The News
Reasoning models are now supposed to be the cream of the crop when it comes to accuracy, but that isn’t necessarily the case for the latest buzzy AI.
DeepSeek’s R1 model makes up answers at a significantly higher rate than comparable reasoning and open-source models, according to enterprise AI startup Vectara, which tested R1 and others on its own hallucination-measuring model.

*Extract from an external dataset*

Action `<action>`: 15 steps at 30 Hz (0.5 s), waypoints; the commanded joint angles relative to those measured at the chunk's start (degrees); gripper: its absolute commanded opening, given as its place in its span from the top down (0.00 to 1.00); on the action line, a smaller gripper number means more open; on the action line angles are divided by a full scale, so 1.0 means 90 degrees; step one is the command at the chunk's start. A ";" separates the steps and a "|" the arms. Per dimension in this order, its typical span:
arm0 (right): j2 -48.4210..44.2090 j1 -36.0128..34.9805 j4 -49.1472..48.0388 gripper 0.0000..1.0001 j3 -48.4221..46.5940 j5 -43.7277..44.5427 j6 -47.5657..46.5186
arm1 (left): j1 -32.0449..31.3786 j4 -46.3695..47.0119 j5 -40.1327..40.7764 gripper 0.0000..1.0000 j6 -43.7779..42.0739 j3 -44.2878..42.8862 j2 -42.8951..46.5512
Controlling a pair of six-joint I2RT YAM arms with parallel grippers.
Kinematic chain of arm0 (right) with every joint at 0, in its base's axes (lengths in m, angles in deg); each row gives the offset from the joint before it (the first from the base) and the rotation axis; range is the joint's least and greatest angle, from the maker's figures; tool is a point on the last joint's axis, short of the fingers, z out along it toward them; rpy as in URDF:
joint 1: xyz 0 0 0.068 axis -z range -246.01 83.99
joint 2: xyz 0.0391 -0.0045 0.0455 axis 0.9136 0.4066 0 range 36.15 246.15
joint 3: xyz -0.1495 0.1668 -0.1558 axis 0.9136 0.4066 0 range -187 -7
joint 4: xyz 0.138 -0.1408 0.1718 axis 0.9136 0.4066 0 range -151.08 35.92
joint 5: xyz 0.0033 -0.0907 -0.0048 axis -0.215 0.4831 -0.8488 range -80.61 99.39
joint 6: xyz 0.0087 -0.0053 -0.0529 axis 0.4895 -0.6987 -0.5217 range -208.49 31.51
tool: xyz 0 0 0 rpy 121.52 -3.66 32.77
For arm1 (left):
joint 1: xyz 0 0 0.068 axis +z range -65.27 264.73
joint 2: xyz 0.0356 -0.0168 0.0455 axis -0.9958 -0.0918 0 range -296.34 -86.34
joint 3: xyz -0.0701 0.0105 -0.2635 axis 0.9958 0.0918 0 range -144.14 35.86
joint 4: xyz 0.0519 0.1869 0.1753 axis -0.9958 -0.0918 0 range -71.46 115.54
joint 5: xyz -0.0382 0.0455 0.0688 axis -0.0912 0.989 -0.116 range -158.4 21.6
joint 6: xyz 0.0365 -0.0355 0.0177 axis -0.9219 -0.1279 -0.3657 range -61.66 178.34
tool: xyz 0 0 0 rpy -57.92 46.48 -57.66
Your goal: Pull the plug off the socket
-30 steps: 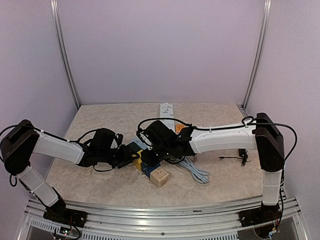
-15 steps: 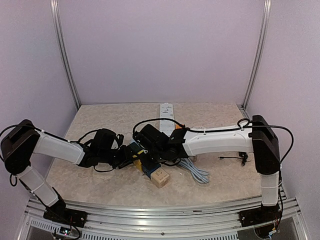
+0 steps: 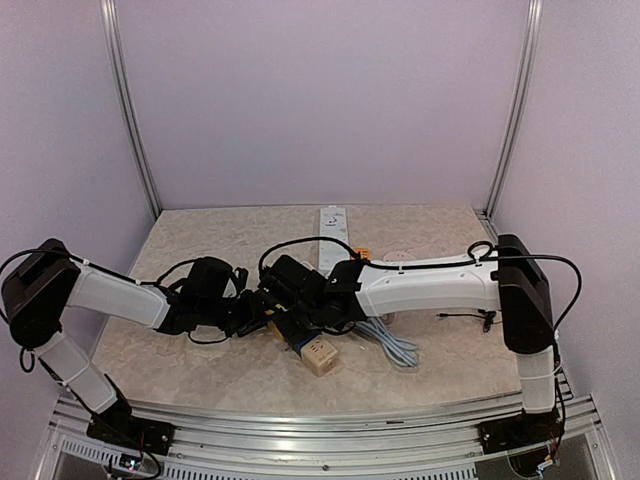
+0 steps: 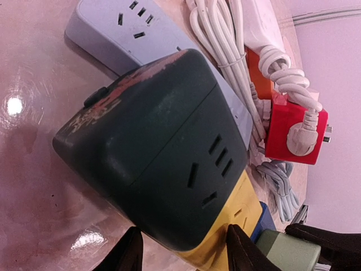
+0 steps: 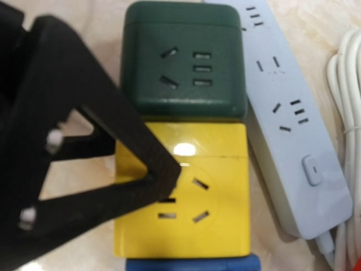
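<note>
Partly open, the left fingers (image 4: 131, 254) clamp either side of the green cube socket (image 4: 163, 141). One of the right fingers (image 5: 135, 147) rests its tip on the yellow cube (image 5: 208, 226); its mate is hidden, so I cannot tell the grip. The green cube socket, yellow cube, blue cube (image 5: 192, 264) and tan cube (image 3: 320, 355) sit plugged end to end mid-desk (image 3: 200, 240), just beside the grey power strip (image 5: 287, 141).

Plain lavender walls (image 3: 320, 100), joined at the corners by aluminium uprights (image 3: 128, 110), enclose a beige marbled tabletop (image 3: 200, 235) under even light.

Light was bright and even from above; glare spots shone on the table (image 4: 14, 105) and yellow cube (image 5: 183, 149); wrist close-ups looked slightly soft.
</note>
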 commanded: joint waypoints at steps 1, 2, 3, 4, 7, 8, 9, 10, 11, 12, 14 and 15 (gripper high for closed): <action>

Closed reasoning models from OpenAI and Google hallucinated the least, with Alibaba’s Qwen performing the best out of the crew with part of their code publicly available. DeepSeek’s V3, which R1 was built on, outperformed its successor in accuracy by more than three times.
Reasoning engines are still, well, learning, so the scores will likely get better over time. But reasoning capabilities alone aren’t the cause for increased hallucinations. Rather, it’s fine-tuning the model once it’s built, said Vectara’s head of developer relations Ofer Mendelevitch. “When you train a model for a capability like reasoning, you have to make sure you maintain a lot of other capabilities,” he told Semafor. “DeepSeek didn’t do as good of a job on that, and they will fix it soon, I expect.”

Notable
- Vectara’s test puts numbers to subjective reports about DeepSeek’s propensity to hallucinate, including that of Wired writer Reece Rogers, who spent a few hours testing it and detailed his opinions last week. In addition to hallucinations, Rogers noted moderation issues that persist despite DeepSeek’s advancements in training cost and efficiency. What training data was used also remains a question, but Rogers called it “a major disruptor for US-based AI companies.”